[Data extract]
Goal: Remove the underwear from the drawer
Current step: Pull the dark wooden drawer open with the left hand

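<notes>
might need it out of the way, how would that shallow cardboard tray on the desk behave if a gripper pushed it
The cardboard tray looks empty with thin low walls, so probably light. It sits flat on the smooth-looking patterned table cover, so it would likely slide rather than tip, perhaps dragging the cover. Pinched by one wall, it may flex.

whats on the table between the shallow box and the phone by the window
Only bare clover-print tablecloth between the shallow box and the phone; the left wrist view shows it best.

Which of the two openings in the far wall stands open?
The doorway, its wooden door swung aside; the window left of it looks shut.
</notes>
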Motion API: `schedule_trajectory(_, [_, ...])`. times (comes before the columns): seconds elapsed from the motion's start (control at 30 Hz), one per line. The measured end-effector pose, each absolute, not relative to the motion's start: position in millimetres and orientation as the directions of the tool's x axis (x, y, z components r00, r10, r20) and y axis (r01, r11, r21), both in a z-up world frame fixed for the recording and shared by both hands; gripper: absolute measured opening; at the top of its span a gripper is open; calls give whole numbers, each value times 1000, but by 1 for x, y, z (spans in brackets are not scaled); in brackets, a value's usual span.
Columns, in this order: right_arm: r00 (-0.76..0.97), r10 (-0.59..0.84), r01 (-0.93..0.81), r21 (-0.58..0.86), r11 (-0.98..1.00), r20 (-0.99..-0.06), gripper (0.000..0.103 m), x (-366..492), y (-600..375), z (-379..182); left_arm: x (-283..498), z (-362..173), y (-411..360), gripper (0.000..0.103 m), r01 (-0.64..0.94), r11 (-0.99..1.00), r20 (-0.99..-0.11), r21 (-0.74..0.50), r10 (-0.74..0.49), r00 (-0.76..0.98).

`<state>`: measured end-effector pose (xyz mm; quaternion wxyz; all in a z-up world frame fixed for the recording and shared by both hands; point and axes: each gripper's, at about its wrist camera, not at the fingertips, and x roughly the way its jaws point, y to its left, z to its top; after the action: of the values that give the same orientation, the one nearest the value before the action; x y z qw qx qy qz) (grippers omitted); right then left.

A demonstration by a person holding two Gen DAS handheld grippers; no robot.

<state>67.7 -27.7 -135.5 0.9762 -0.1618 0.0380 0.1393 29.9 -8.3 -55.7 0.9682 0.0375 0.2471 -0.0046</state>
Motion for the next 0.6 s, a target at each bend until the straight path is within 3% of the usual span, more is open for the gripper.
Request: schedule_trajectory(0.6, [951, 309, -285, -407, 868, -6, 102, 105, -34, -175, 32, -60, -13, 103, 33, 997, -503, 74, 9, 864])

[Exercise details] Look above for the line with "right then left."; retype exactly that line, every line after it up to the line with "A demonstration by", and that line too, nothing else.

[Result for this task]
`<state>`: measured end-effector pose (xyz mm; quaternion wxyz; all in a z-up world frame fixed for the recording and shared by both hands; point and axes: each gripper's, at about its wrist camera, not at the fingertips, and x roughly the way its jaws point, y to its left, z to its top; after the action: of the values that give the same orientation, the one nearest the value before the action; x y z qw qx qy qz) (grippers omitted); right then left.

A demonstration by a person holding two Gen DAS handheld grippers; no robot.

This exercise is done.